**WHAT YOU WILL DO**
Lift every line from the entries that includes the word "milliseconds".

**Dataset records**
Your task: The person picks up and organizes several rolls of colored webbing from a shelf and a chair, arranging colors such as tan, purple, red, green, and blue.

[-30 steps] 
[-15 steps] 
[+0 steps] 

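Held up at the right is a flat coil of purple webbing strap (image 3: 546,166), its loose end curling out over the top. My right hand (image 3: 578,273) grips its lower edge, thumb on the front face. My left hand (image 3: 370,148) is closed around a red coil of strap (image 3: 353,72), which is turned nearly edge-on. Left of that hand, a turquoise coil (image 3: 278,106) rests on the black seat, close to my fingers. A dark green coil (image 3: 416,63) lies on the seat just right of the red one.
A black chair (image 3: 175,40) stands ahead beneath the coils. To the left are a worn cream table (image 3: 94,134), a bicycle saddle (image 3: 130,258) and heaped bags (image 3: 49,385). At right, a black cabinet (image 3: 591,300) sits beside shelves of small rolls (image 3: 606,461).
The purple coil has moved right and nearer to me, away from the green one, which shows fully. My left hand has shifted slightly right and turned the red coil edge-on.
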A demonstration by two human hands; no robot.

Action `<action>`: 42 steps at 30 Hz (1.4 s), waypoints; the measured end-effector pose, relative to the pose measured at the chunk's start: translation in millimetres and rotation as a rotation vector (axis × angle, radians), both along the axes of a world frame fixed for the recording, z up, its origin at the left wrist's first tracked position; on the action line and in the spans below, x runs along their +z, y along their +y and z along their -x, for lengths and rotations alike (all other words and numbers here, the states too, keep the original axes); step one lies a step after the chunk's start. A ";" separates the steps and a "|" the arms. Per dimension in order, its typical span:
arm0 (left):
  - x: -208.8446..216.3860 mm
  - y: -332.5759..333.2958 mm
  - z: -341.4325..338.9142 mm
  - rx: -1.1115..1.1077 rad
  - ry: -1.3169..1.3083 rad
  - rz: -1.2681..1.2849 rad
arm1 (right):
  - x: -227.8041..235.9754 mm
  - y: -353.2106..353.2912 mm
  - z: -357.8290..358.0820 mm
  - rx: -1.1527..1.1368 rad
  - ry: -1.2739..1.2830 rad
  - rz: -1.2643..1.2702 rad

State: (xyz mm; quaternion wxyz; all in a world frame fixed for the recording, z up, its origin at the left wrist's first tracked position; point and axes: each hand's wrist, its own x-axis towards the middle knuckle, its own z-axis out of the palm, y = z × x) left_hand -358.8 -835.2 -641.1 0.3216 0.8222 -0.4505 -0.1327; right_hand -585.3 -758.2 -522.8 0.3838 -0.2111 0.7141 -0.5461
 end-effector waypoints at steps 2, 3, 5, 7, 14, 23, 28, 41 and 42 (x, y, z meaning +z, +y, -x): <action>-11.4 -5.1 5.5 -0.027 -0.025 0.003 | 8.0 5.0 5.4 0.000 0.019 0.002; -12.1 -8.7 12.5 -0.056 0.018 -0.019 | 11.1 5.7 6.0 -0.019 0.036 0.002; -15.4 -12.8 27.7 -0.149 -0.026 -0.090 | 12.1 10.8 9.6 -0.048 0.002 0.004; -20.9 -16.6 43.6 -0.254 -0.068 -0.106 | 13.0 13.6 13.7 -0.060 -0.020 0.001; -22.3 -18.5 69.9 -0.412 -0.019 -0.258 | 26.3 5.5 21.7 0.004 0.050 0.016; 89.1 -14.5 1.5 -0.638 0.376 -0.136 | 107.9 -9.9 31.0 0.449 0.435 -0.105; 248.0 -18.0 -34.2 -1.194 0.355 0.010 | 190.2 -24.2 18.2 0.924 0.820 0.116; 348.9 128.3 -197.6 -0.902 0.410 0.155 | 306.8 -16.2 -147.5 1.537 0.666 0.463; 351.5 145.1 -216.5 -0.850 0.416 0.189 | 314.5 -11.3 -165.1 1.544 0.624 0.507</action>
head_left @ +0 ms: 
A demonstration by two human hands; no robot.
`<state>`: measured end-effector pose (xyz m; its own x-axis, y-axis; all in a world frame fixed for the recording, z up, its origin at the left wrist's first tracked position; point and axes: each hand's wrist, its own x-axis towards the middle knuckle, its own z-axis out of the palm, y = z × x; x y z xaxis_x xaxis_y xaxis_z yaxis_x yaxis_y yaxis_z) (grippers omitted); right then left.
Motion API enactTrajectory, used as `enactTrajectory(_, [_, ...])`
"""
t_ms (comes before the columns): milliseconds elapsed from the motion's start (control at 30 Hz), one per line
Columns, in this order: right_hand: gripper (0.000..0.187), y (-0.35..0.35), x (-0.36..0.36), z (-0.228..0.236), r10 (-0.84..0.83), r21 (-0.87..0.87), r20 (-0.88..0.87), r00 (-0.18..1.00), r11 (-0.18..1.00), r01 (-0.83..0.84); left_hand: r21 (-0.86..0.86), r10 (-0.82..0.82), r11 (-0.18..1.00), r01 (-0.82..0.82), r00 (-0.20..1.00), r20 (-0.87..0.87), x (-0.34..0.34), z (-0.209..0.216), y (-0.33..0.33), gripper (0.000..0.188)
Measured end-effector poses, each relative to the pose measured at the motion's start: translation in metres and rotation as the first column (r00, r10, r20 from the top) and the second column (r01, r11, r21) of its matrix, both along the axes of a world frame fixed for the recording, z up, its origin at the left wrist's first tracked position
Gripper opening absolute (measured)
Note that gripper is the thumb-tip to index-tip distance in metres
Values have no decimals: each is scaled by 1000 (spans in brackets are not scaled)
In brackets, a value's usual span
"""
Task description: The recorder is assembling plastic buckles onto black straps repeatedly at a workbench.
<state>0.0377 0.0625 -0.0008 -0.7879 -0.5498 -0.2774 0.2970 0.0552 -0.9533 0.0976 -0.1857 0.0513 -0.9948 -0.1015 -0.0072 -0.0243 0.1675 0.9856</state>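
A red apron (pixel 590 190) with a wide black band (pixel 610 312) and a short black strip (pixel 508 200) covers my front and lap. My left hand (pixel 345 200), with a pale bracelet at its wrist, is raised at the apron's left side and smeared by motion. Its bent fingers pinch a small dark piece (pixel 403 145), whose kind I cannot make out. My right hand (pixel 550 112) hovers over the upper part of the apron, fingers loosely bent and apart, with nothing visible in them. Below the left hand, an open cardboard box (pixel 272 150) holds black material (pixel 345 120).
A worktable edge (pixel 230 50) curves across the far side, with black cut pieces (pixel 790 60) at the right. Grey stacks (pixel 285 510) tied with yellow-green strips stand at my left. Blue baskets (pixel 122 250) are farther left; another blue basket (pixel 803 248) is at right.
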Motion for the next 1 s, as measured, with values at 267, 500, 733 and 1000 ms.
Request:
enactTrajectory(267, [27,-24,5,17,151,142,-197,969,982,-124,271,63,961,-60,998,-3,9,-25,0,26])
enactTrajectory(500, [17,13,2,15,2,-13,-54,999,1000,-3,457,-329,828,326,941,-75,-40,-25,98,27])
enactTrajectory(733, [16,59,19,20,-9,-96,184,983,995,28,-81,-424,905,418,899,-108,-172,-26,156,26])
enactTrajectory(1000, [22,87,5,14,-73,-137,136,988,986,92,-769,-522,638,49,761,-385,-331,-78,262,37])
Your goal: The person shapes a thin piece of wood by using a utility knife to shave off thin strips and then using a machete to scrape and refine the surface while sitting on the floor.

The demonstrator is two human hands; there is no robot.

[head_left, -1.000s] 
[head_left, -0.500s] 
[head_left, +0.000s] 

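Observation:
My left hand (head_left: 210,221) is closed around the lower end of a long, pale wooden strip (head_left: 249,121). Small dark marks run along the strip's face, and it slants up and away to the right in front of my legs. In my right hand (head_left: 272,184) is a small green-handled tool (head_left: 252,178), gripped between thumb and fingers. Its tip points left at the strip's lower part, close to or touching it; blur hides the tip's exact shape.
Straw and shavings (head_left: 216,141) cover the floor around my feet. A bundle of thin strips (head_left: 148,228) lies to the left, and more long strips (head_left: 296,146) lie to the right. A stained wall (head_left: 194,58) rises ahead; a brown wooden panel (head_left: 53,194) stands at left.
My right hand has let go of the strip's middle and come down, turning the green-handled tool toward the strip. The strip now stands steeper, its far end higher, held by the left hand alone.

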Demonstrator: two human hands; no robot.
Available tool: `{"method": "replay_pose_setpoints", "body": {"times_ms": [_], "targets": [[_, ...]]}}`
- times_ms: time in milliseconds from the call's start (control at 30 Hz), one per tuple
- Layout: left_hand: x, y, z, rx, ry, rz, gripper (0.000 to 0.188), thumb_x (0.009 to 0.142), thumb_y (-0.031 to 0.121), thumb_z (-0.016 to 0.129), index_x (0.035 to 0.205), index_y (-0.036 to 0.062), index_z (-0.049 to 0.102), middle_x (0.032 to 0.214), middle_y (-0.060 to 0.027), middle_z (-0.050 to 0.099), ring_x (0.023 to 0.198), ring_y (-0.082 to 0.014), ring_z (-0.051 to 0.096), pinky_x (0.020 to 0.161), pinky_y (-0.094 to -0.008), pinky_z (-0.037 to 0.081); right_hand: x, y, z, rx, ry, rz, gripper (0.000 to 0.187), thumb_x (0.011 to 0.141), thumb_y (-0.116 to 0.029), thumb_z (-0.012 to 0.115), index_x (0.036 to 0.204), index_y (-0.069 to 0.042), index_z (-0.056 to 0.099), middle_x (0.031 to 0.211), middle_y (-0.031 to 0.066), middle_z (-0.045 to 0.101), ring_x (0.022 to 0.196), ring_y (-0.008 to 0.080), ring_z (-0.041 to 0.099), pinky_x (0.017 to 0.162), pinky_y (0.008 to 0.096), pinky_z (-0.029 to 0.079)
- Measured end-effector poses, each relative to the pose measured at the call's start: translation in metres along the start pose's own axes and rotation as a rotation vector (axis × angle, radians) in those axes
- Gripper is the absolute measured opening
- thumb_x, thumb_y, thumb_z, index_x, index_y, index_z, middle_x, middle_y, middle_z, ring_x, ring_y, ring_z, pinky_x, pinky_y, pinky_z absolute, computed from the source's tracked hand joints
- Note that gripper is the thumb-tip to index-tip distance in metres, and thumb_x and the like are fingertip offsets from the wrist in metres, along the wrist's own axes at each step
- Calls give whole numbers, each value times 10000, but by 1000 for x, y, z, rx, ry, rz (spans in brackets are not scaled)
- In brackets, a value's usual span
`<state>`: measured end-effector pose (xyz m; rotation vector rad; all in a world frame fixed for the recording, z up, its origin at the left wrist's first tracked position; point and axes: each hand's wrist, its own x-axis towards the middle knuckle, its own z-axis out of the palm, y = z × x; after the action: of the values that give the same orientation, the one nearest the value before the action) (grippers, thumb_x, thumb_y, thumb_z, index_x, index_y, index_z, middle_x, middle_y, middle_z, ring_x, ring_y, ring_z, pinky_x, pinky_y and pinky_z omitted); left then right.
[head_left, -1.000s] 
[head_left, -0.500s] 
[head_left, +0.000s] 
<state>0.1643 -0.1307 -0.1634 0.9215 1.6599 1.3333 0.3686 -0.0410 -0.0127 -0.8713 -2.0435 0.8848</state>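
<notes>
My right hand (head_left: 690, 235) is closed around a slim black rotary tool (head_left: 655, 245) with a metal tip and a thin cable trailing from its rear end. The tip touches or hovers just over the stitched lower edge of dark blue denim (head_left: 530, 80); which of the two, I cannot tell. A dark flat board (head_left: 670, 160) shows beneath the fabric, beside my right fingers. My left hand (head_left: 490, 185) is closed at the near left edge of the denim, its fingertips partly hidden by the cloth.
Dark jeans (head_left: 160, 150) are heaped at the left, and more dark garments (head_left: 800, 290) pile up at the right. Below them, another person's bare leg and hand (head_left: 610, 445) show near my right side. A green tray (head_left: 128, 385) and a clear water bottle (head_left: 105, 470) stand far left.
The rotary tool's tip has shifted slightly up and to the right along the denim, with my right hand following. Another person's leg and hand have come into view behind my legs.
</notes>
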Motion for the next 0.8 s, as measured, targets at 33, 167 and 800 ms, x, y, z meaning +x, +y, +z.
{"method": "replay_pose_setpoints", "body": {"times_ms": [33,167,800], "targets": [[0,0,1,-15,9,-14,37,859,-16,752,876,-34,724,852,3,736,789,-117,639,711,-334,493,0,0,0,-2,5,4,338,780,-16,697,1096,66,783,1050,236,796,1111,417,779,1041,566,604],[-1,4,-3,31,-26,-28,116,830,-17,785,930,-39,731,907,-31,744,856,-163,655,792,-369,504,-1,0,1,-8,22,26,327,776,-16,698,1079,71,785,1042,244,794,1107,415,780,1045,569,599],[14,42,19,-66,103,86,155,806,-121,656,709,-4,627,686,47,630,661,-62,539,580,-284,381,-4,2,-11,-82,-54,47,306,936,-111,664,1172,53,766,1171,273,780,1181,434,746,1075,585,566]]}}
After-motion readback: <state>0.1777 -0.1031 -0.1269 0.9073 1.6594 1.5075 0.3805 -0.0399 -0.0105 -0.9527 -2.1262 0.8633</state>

**ANSWER FOR THIS EXERCISE**
t_ms (comes before the columns): milliseconds elapsed from the motion's start (control at 30 Hz), one per line
- times_ms: time in milliseconds from the call's start (control at 30 Hz), one per tuple

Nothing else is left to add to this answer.